I was invited in for a cuppa and we spoke for more than an hour.  Pat is an interesting character in his late 70s and still milks a hundred cows a day in what he describes as "an old fashioned dairy". He told me how he learned to ride on this bike when he was a young bloke.  He used to lean it up against a fence post, rev it up and let out the clutch.  He remembered that when his Dad bought the bike, it had a sidecar on it, but no back wheel.  As I suspected, the bike really did come out of the old house at Waygara Saw Mill (I mentioned this house earlier as a "treasure trove" where we scored heaps of Indian parts).  Pat remembers that the sidecar was put back on it when it was later sold to Peter Gribenow and George Holding.  I was very excited to hear that Pat has a photo of the bike somewhere in the house, and has made it his mission to track it down for me. 
DW 07/03/2011
My Dad passed away in May 2012 and since that time, my enjoyment of riding the indian has not been the same.  Don't get me wrong.  It is still pretty exhilerating jumping on the bike and taking it out for a spin, but the hobby was shared with Dad now things are different.  Also, if I were to find myself stranded on the side of the road, I no longer have my trusty back up man to pull up with a trailer.  It has taken some time to come to this decision but I have now listed the bike for sale and it sits in the showroom of Parker Indian in Ashwood.  http://www.parkerindian.com.au/DW101.html
Surprisingly, having finally made the decision to sell, a huge weight has lifted off my shoulders. Although I have ridden it a few times over the past year or so, it did sit for two years without being ridden and I felt tremendous guilt that it was being wasted.  There is someone out there who would treasure it like I have and take it out and ride it regularly.
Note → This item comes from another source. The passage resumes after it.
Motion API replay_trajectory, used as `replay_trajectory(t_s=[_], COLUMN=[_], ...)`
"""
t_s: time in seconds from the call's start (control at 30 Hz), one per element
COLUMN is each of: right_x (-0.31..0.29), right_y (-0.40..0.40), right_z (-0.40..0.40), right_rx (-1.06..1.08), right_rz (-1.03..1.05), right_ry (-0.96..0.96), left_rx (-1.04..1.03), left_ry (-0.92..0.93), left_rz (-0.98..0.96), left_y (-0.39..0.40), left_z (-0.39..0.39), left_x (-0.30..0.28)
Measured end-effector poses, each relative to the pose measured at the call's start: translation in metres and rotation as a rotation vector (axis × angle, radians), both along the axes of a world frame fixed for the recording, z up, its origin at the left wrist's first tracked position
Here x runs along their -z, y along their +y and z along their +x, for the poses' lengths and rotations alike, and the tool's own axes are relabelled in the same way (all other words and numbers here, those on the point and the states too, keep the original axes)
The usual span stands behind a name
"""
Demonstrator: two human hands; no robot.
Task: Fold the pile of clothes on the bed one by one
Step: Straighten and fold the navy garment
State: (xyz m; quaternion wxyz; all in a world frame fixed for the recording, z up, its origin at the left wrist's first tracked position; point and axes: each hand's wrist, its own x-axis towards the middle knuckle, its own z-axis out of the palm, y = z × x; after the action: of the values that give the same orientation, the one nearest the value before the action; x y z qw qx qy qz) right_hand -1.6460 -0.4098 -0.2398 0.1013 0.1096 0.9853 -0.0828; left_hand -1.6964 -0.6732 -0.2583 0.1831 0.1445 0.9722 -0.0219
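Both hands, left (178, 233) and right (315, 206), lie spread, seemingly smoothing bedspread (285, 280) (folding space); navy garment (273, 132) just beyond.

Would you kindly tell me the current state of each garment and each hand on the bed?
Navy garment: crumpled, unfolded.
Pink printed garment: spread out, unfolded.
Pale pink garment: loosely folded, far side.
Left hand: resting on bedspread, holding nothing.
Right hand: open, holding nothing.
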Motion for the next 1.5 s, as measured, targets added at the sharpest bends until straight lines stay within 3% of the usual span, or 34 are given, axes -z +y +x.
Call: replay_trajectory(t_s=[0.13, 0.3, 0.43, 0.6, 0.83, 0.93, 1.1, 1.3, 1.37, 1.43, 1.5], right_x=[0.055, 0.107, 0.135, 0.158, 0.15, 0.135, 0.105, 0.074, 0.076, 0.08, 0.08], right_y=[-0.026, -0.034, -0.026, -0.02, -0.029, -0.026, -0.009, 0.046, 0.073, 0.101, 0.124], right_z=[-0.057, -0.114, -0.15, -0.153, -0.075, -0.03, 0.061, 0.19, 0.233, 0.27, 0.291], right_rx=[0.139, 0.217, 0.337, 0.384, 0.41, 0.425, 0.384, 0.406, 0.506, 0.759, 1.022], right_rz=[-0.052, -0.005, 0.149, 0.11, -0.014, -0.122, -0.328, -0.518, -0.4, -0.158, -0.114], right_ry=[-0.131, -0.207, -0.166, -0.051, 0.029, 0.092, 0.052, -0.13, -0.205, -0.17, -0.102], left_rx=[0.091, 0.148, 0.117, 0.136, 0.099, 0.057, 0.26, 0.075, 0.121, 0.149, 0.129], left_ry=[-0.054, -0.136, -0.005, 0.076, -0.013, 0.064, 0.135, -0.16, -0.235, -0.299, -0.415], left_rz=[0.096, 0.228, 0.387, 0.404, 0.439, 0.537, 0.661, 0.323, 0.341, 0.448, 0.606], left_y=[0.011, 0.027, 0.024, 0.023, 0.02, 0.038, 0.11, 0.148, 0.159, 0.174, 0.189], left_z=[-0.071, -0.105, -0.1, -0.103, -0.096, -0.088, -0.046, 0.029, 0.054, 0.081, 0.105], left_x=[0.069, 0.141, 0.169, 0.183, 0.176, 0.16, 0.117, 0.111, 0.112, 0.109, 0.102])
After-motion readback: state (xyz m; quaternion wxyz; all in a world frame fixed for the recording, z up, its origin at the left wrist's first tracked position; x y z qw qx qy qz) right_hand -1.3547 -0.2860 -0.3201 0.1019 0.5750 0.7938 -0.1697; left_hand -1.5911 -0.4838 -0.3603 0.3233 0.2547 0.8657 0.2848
I am still passionate about my family's history with Indian Motocycles and this particular 101 Scout, and will continue to maintain this website and add any newly discovered information as it becomes becomes available.
DW 17/06/2016
OK, my Indian Scout has been sold. It took a while, and I did have some offers during that time, but Jim encouraged by to hang in there and we got the price we  wanted.  I wasn't particulary in a rush.  There is definitely an advantage if you are in a position to wait.  The new owner is in Taiwan and I hope he or she gets as much pleasure from it as we did. I would just like to say that doing business with Jim Parker was an absolute pleasure and I would recommend him to anyone with an early indian, or aspiring to own one.
I'm still enjoying motoring, but now I can take my lovely wife with me as we travel the roads in our new MX5 roadster. This will probably be the last entry on this particular page of my website unless any further history of my bike surfaces, or if the new owner wants me to add a link to their website.